For Jin, this collapse was down to the effects of excessive regulation, particularly the Sarbanes-Oxley Act enacted in 2002.

“The reason behind this loss of US competitiveness is not hard to find: the Sarbanes-Oxley Act of 2002 placed extremely costly additional financial burdens and cost the US market $1.4 trillion of lost market value,” he said. 

“It has also reduced the willingness of US corporations to take risks, which has had an adverse long-term impact on the US economy. And this is meant to be the paramount free market in the world.”

Pointedly, he noted that “the Sarbanes-Oxley Act played precisely no role in preventing the outbreak of the financial crisis in 2007-2008. This attempt to cure problems that are not problems at all has clearly not helped the US economy.”

According to Jin, US regulators have not learned how damaging excessive regulation can be. Moreover, heavy-handed enforcement of regulations amounts to little more than blackmail.

“The SEC has placed a number of costly new regulations on companies that have not been justified by competent cost-benefit analysis,” he said. “Worse, the SEC has engaged in a number of enforcement abuses, notably charging companies in the press with possible securities violation without sufficient proof.
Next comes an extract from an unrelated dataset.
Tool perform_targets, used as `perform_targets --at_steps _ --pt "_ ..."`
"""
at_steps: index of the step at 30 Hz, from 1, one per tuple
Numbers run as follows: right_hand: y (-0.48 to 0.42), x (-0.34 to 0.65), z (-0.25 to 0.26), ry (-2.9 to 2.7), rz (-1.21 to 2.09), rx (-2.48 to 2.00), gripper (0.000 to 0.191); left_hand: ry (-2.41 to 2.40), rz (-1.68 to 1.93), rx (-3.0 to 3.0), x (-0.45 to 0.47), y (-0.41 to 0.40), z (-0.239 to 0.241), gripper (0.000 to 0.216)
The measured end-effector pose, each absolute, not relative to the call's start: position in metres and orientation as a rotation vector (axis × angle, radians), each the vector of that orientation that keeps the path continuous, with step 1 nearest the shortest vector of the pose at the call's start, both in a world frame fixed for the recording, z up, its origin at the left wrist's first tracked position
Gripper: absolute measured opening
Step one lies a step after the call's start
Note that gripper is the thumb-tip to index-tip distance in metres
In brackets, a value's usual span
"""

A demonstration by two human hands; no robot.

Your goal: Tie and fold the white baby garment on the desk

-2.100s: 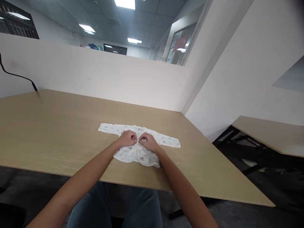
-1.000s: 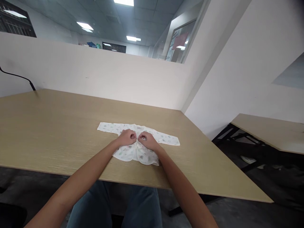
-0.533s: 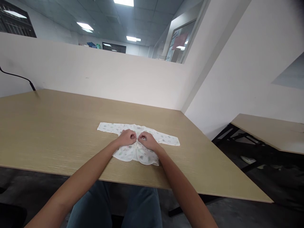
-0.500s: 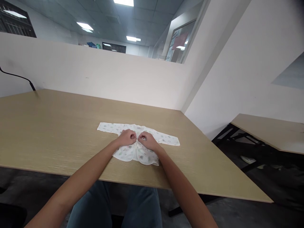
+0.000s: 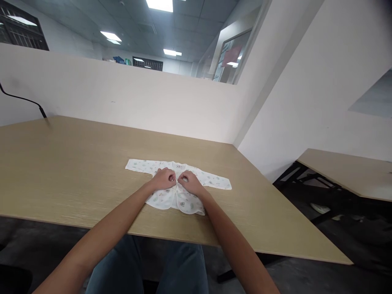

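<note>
So the little white baby shirt with the tiny print is lying flat on the wood surface, near the front edge and pretty much dead centre in front of the person. Its long axis runs left to right: 1 sleeve sticks out toward the left, the other toward the right, and the rounded hem faces back toward the person. Both hands are sitting right on top of it at the middle, where the 2 front panels meet. The left hand is on the left panel and the right hand on the right one, knuckles nearly touching each other, so neither is really nearer than the other; the front opening lies straight between them and runs away from the person toward the collar label. The fingers on both hands are curled in tight, and it looks like each set is pinching the fabric edge of its own panel at the seam, though the fingertips are tucked under the knuckles, so I can't make out exactly what's between them. Whatever fastener is there is too small to see. The sleeves lie loose and untouched, well apart from either hand. Over at the far left corner of the surface there's a black cable hanging down by the white partition, nowhere near the shirt.
</note>
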State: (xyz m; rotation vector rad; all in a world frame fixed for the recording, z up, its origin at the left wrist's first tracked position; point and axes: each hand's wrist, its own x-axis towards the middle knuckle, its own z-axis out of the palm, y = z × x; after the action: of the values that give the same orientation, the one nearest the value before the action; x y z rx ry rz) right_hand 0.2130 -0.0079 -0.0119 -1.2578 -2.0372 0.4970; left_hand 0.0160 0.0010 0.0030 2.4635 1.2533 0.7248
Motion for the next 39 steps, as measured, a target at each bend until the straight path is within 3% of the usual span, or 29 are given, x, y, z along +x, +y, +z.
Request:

This makes these companies subject to SEC ... blackmail.”

What is notable about these comments is that they come from such a leading member of China’s state-capitalist firmament. But they will surely resonate with investors and companies around the world who are frustrated by excessive regulation in the West.

In Asia, there is growing irritation that new regulations being passed in the West for overtly political reasons are having a global impact.

The extra territorial reach of regulations such as Fatca, or Basel III, infuriates them. By expressly saying that these new regulations are deterring investment from an organisation as important as CIC, Jin’s comments need to be heard at the highest levels.